В темноте Маринка не видела его лица, но чувствовала его обычную задумчивую улыбку.

– Чем же я вам надоела?

– Характером.

– А разве это мой характер?

– А чей же?

– Ваш… Чья я дочь?

– Положим, моя, но все-таки…

– Что все-таки, говорите без колдовства.

Колдовство на их языке означало ложь, обман.

– Зачем сегодня сережки взяла?

– Коробочка приглянулась, – смущенно ответила Маринка.

– Он ли?

– Да откуда мне было знать, что там сережки.

– Пожалуй. А старик приглянулся?

– Кудряво говорит, в словах запутаться можно, да и глаза раскосые.

– А жених как?

– Глазки как у барашка.

– А как себя твой больной чувствует?

– Ему бы фельдшера, тятя.

– Посмотрим.
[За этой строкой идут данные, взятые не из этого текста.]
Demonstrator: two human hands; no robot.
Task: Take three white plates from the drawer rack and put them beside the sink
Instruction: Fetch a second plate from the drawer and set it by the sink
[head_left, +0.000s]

В баню надо его.

– Мы уж вымыли.

– Кто мы?

– Микешка. А мы с мамашей воду таскали.

– Молодцы. Вот только мать на тебя за гостя сердится. – Петр Николаевич беззвучно рассмеялся. – Про него много говорить не полагается, и мать нельзя тревожить.

– А с вами можно тайно разговаривать?

– Понемножку.

– Вы знали, что царь народ с иконами расстреливал или не знали?

– Знал.

– Почему мне не говорили? Сказки только рассказывали. А я в школе на царя, как на боженьку, молилась и тоненьким голоском подпевала: «Боже, царя храни». Как же бог будет хранить царя, когда он в него из ружьев палит! Значит, бог-то смирненький…

– Рано было тебе все это знать.

– А вы за бога или за царя? – въедливо допытывалась Маринка.

– Я спать, дочка, хочу.

– Не дам спать, коль не скажете.

Маринка все крепче и крепче прижималась к отцу.

– Пока, Маринка, я за бога. Сама сказала, он смирненький. Грехи прощать умеет, а вот царь-то не простит никогда. Запомни.

ГЛАВА ДЕВЯТАЯ

Вернувшись домой, Буянов продолжил поминки по отцу. Домашние, близкие родственники, знакомые, почувствовав после смерти деспотического старика некоторую свободу, не прочь были пображничать на дармовщинку, старались во всем угодить новому хозяину, льстили, выслуживались и превозносили доброту Матвея Буянова до небес.